Ele também acertou no timing e no conceito do videoclipe de “Vivência”, feito em parceria com o BK. Sua forma simples, no melhor estilo quarentena, foi essencial para conquistar o prêmio Los Angeles Internacional Music Video Festival (LAMV), na categoria de melhor videoclipe brasileiro. “Tava todo mundo meio desanimado, querendo no mínimo lançar arte, lançar música”, observa Ramonzin, que é complementado por BK: “o clipe foi feito bem no começo da pandemia, e era um período de muito medo, tá ligado!? A gente não sabia como ia ser esse lance de se locomover e fazer as coisas acontecer. Tipo assim, o mais maneiro do clipe ter sido indicado foi isso: foi um mano só lá me filmar, um mano foi lá filmar ele, e depois se juntou as imagens. O resultado foi muito. O trabalho foi perfeito, e o desdobramento da perfeição foi isso: a indicação… Los Angeles”.

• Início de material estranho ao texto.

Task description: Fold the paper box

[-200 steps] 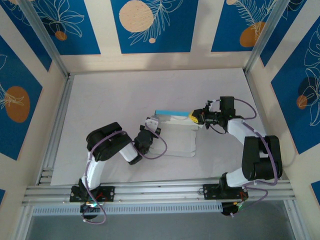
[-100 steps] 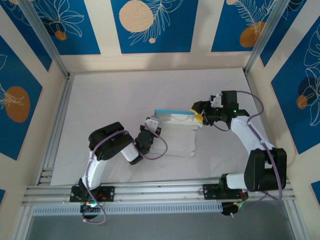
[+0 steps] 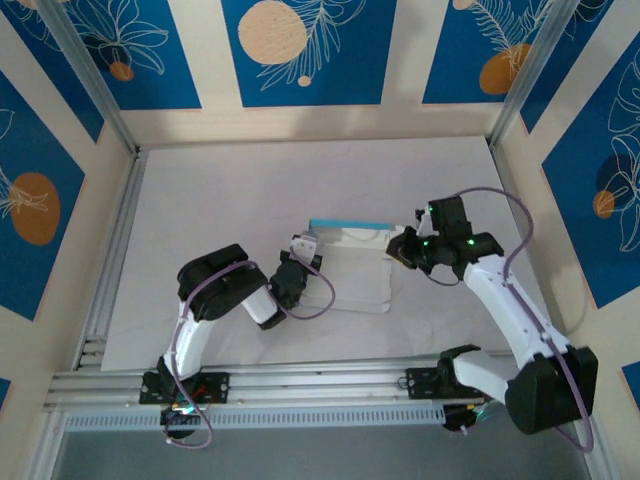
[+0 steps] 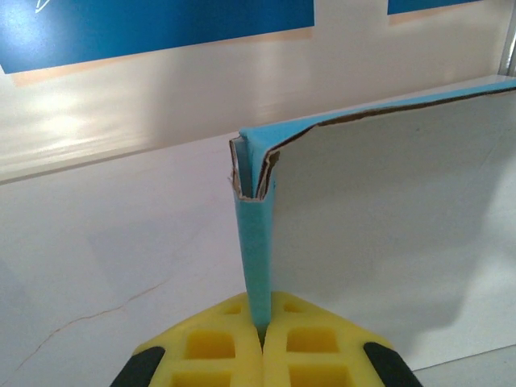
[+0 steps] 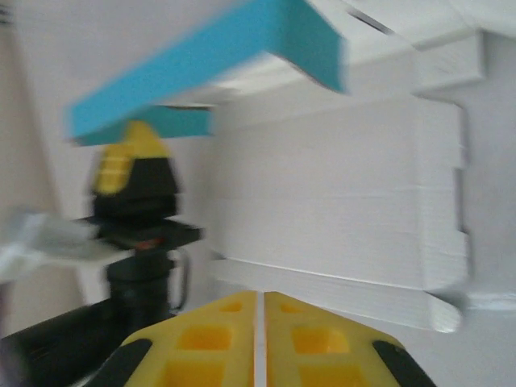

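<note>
**Left arm** (image 3: pixel 215 290): reaches right across the white surface (image 3: pixel 200 190). The left jaws are clamped on the far-left corner of the box (image 3: pixel 355 275). In the left wrist view, 2 yellow pads (image 4: pixel 218 351) pinch an upright light-blue strip (image 4: pixel 252 242), whose top is a creased, folded corner.

**Box**: lies mid-surface between the 2 arms with its white face up, and most of the sheet is flat. 1 long wall (image 3: pixel 348 223) along the far edge is raised and shows light blue. The white panel (image 4: pixel 387 234) spreads right of the pinched strip.

**Right arm** (image 3: pixel 505 300): bends in from the right. The right jaws are together with nothing between their yellow pads (image 5: pixel 322 351). They sit just beside the box's right edge, near its far-right corner; whether they touch it cannot be told. The right wrist view is blurred and looks across the white sheet.
</note>
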Robot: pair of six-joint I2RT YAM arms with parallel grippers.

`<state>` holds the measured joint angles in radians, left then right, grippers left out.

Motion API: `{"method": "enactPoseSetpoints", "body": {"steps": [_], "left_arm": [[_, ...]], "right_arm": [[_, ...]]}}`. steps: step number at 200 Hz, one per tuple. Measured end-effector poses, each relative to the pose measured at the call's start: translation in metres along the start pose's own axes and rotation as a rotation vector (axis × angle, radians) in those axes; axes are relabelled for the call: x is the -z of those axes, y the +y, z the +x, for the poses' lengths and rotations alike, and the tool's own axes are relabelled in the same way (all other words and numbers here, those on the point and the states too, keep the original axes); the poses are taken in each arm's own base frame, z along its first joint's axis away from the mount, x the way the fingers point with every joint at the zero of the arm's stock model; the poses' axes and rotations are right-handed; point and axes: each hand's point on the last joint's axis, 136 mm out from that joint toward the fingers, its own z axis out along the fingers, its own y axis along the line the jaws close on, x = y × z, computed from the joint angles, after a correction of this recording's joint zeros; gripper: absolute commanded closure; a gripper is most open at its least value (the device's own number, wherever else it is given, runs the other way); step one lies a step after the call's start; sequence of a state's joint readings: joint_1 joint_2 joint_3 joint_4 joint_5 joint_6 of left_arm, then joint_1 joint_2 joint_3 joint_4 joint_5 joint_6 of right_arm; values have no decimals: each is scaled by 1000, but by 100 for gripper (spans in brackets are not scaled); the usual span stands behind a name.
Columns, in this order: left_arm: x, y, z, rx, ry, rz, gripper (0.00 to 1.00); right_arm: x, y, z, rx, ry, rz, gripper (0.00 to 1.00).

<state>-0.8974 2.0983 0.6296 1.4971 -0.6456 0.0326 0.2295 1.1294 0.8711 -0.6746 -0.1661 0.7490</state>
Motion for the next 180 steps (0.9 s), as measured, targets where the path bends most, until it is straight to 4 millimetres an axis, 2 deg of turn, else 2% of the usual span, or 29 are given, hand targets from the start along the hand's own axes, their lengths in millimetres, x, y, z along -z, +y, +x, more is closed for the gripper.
{"method": "enactPoseSetpoints", "body": {"steps": [20,35,64,92,112,131,180], "left_arm": [[0,0,0,1,0,-2,100],[0,0,0,1,0,-2,100],[0,0,0,5,0,-2,100],[0,0,0,7,0,-2,100],[0,0,0,7,0,-2,100],[0,0,0,6,0,-2,100],[0,0,0,3,0,-2,100]], "right_arm": [[-27,-33,7,-32,57,123,85],[-40,-49,3,-42,70,190,84],[-66,-76,-18,-76,77,290,85],[-83,-93,-50,-126,44,299,79],[-91,-100,-66,-140,34,298,76],[-99,-96,-77,-128,29,281,74],[-111,-82,-87,-81,17,212,71]]}}
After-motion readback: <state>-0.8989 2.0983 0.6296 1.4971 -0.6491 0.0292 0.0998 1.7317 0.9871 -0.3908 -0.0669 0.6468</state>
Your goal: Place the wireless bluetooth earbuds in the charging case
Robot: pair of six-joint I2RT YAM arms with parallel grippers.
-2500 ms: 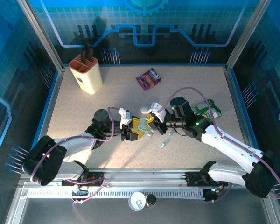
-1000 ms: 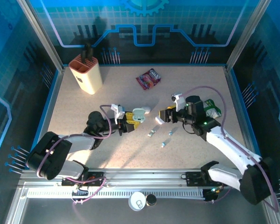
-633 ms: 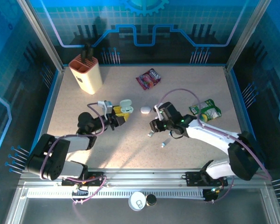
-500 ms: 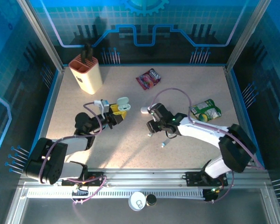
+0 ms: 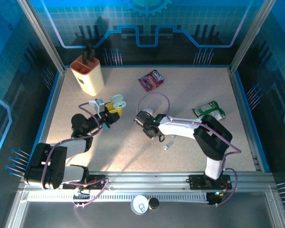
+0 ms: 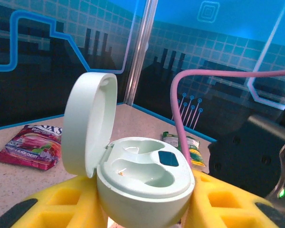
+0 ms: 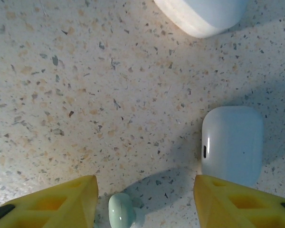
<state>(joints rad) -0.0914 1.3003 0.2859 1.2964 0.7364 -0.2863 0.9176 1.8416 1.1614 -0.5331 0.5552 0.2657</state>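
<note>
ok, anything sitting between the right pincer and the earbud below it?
Nothing visible. The pale teal earbud lies on bare table, between the open fingers of the right pincer. A closed case sits just off one finger, beside the bud but not across the path.

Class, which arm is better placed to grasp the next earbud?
Right. The right gripper hangs open with the tiny pale teal earbud between its yellow fingers; the left gripper is shut on the open whitish plastic charging case.

Item count on table: one open case [image 6: 142, 180]; two closed cases [image 7: 232, 145]; three earbuds [image 7: 121, 211]; two snack packets [image 5: 151, 80]; one knife block [image 5: 87, 73].
</note>
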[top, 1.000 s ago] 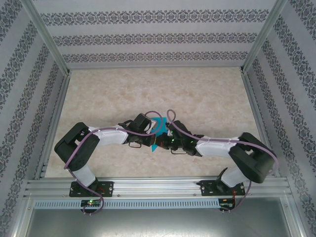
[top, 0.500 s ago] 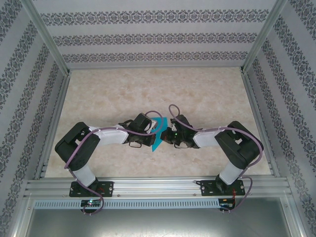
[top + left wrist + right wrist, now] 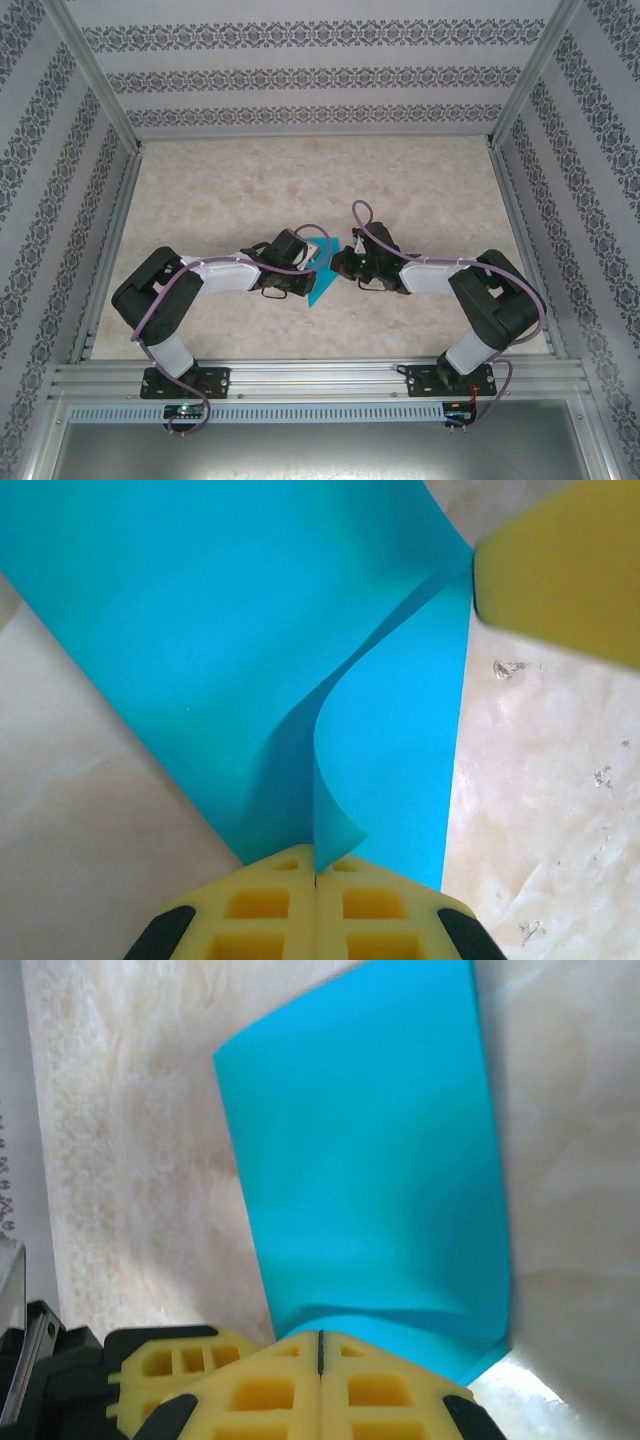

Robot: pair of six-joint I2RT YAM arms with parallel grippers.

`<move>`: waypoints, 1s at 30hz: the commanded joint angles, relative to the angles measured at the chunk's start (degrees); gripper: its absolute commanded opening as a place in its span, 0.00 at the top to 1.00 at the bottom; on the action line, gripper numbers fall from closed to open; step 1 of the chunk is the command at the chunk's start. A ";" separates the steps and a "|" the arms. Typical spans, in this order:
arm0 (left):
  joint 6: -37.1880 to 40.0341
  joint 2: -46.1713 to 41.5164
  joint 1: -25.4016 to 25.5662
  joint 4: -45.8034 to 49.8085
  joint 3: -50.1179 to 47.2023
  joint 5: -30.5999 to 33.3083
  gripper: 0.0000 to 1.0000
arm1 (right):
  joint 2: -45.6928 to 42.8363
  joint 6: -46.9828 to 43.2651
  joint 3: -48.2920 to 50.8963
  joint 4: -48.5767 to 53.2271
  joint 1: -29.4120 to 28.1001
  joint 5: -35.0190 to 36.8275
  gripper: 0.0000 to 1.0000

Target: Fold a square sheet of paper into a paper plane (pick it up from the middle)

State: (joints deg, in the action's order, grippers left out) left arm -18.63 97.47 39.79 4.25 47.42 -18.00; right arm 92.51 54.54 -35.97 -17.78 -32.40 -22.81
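Note:
The square sheet of paper (image 3: 318, 290) is teal and lies partly folded on the table between my two grippers. In the left wrist view a curled flap of the sheet (image 3: 390, 730) rises from the flat layer and runs into my left gripper (image 3: 316, 858), which is shut on it. The ridge of that flap leads to a yellow finger of the right gripper (image 3: 560, 570). In the right wrist view my right gripper (image 3: 320, 1345) is shut at the sheet's near edge (image 3: 370, 1160), where the paper buckles up. From above, the left gripper (image 3: 310, 268) and right gripper (image 3: 338, 264) nearly meet. A paper plane is out of view.
The marbled tabletop (image 3: 250, 190) is bare around the paper. Aluminium rails (image 3: 320, 378) run along the near edge, with patterned walls on three sides. Both forearms lie low across the table's near half.
The right arm has drawn its elbow in, and its gripper has slid away from the near edge along the paper. The left arm has stayed put.

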 commanded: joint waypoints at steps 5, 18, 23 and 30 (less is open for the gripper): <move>1.06 0.90 0.64 2.97 0.66 -0.01 0.97 | 6.54 -0.32 0.57 -2.82 0.20 -1.04 1.00; 1.18 1.22 0.64 3.55 1.03 0.05 0.97 | -0.24 -3.36 -0.86 1.20 1.79 -0.13 1.00; 1.23 1.24 0.64 3.49 1.11 0.02 0.97 | 4.05 -2.76 -0.14 -1.02 2.56 -1.25 1.00; 1.25 1.05 0.64 3.37 0.90 0.05 0.97 | 7.38 -1.72 1.20 -2.92 2.61 -1.56 1.00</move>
State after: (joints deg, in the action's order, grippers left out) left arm -18.44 97.56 39.79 5.13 47.88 -17.98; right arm 98.35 52.93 -35.57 -21.06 -29.85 -24.14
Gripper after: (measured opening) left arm 0.067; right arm 0.041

Talvez essa seja a música que define o trabalho de Ramonzin. Nela está depositada as diversas experiências dele como pai, filho, preto e periférico. Porém as ideias e ideais não ficam restritas a ela. “Carnaval eterno” também mostra sua personalidade, inclusive de amante da folia, e “Gueto Feroz” ressalta o poder e a riqueza cultural da quebrada, tendo o funk como direcionamento [que faz os falantes do carro estremecer]. No conjunto da obra, “Arteiro” é conciso. Diverso. E extremamente necessário, pelo que é abordado e por sua estrutura rítmica.
“Eu cada vez mais intendo a força que as palavra têm. Eu não tenho uma referência específica sobre palavras que foram cruciais na minha vida, porque eu to sempre ouvindo coisas importantes de pessoas que estão do meu lado. Muitos tem palavra, né, ma poucas sabem como usar”.